If young learn to produce alarm calls by experience rather than maturation, one would also expect them to produce more of the calls that correspond with the adult alarm calls that they hear the most and/or with the predator type they witness the most. Although experiments are needed to determine the precise role of auditory and/or perceptual experience in meerkats, we found that low-urgency aerial calls were most common amongst the predator-specific calls recorded from young individuals. Because aerial encounters occurred more frequently than terrestrial encounters and low-urgency aerial calls are by far the most commonly heard call type from adult meerkats at our study site (unpublished data), variable exposure to certain calls and predators may indeed be important.

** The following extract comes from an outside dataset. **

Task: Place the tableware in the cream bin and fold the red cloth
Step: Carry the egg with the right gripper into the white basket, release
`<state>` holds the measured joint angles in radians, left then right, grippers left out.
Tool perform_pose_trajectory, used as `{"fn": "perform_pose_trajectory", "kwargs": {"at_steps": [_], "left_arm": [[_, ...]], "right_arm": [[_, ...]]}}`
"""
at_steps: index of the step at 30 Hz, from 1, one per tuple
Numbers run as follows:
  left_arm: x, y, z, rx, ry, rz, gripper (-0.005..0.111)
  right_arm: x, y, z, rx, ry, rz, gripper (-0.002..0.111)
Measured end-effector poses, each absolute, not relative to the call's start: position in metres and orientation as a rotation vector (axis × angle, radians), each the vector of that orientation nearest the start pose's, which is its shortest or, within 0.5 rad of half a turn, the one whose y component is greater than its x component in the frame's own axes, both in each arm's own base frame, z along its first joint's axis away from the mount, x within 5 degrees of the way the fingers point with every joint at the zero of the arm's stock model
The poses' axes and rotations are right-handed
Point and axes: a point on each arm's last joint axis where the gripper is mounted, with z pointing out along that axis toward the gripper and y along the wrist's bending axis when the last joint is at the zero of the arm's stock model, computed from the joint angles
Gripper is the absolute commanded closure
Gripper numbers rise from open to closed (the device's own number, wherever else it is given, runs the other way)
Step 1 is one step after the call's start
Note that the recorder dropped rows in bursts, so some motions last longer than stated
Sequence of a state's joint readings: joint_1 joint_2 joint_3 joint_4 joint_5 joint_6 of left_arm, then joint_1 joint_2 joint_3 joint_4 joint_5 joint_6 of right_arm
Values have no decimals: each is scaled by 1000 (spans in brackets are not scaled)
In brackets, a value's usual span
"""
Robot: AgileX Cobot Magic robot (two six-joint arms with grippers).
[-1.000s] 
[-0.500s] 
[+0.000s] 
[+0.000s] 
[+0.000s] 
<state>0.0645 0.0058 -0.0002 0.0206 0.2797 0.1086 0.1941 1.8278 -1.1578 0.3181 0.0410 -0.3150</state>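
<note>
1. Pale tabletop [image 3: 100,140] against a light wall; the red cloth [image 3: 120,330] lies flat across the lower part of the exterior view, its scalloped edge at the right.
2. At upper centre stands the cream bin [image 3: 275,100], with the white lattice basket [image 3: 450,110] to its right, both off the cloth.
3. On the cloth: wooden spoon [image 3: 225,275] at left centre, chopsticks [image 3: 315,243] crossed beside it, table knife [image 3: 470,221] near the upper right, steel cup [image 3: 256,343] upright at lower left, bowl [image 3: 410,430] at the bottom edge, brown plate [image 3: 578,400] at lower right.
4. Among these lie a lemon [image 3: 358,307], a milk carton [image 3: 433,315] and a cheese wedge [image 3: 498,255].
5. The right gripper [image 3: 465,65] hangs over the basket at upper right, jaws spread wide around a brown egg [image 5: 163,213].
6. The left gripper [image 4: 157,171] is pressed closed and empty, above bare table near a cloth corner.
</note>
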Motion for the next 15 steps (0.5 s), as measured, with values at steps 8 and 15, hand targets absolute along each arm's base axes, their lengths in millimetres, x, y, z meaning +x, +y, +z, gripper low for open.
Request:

To conclude, we show that meerkat young are capable of classifying events which are critical for survival. Despite that, however, adult-like skills in producing and using alarm calls develop over the first year of life. Our results do not support the idea that calling amongst young is the subject of developmental adaptation, but rather honing of alarm-calling skills seems required. Although we have provided some evidence suggesting that experience plays the most important role in such honing, the development of anti-predator behaviour is likely to be a complex phenomenon that relies on an interaction between maturational processes and learning, and it may be inappropriate to discard the role of either one (see also Hollén and Manser 2006). A learning process, however, could provide the relevant adjustments needed for dealing with specific predators perceived under variable levels of urgency. It is also hard to believe that selection would have favoured a complete reliance on the unfolding of a fixed developmental pattern in species where individuals are subjected to changing risks during development, and are frequently faced with several predator types evoking different alarm calls.